What can we say about this first course, Spaghetti, garlic, olive oil, and chili, that’s it…one of the dishes that have been prepared at least once in most Italian homes. A quick, super economical, tasty, easy, and fragrant recipe, a first course that solves the problem of ingredients I don’t have….time I don’t have….or, too complicated to prepare, etc. It will solve a lunch or dinner on the fly making everyone happy, and in the summer period, it will help you not stay too close to the stove. Surely you won’t need to follow a recipe to prepare them, but just a few tips to make them creamier…
- Difficulty: Very easy
- Cost: Very economical
- Preparation time: 2 Minutes
- Portions: 4
- Cooking methods: Stove
- Cuisine: Italian
Ingredients
- 14 oz spaghetti
- 3 cloves garlic
- olive oil
- chili to taste
- salt to taste
- Pan
Steps
In the pan, add enough olive oil to cover the bottom, chili (I used ground chili), and crushed garlic with the center removed. If you prefer, you can chop it into pieces. Sauté over low heat without burning the garlic, turn off as soon as it starts to sizzle.

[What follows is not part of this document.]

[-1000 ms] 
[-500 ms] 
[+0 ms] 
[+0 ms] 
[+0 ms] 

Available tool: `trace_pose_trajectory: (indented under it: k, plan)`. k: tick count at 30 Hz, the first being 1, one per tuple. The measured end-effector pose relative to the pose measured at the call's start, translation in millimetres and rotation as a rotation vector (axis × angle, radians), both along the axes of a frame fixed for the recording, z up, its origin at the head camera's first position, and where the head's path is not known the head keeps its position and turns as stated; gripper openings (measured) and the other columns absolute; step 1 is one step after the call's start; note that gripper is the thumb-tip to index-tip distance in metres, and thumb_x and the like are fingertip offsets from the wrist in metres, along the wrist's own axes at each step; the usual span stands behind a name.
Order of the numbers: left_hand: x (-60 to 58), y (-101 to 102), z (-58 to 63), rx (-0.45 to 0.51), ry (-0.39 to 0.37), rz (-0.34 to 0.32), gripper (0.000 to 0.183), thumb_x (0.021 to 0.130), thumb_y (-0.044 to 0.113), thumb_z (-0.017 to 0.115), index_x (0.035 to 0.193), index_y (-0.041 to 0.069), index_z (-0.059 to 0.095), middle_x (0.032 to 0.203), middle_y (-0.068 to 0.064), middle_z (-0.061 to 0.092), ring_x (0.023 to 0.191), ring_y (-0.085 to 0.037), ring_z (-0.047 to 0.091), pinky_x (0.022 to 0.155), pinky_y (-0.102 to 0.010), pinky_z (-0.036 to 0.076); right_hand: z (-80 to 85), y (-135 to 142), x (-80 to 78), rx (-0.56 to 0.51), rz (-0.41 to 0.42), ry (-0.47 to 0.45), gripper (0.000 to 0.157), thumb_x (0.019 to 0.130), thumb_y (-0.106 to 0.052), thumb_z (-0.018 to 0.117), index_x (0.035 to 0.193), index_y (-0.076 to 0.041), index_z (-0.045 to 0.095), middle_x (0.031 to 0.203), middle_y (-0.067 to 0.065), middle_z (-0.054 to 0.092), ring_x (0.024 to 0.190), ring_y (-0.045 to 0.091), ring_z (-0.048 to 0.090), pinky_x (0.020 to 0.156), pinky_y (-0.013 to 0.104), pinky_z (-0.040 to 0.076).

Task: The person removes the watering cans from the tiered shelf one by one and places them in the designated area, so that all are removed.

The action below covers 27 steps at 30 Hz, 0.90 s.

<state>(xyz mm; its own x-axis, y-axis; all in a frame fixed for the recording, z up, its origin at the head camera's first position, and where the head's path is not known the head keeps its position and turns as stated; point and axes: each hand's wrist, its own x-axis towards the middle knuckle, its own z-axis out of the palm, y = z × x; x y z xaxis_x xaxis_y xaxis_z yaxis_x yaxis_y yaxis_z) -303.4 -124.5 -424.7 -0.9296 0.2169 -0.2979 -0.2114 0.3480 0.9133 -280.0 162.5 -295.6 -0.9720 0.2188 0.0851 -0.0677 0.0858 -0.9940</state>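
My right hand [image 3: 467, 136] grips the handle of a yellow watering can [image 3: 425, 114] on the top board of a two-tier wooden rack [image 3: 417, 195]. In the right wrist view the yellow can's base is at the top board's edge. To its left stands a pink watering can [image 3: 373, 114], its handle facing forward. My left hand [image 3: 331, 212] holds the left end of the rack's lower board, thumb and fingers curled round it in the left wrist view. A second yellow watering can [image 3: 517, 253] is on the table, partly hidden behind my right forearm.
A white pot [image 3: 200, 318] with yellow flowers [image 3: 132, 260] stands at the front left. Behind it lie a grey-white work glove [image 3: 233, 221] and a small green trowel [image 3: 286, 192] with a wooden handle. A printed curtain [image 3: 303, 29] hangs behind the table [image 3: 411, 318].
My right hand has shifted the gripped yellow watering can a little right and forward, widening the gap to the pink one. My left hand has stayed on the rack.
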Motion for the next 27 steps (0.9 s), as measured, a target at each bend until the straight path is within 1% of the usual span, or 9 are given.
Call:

Cook the pasta in salted water, then drain it very al dente, keeping the cooking water aside.
Add the spaghetti to the pan and pour in a ladle of cooking water, continue cooking the spaghetti; if needed, add a bit more water. This way, the spaghetti will be much creamier as the starch releases, forming an emulsion with the oil and water.
Ready! Sprinkle with chili, enjoy them hot, and bon appétit!
Variation
If you want to make the spaghetti even tastier, you can add grated pecorino or parmesan cheese and chopped parsley.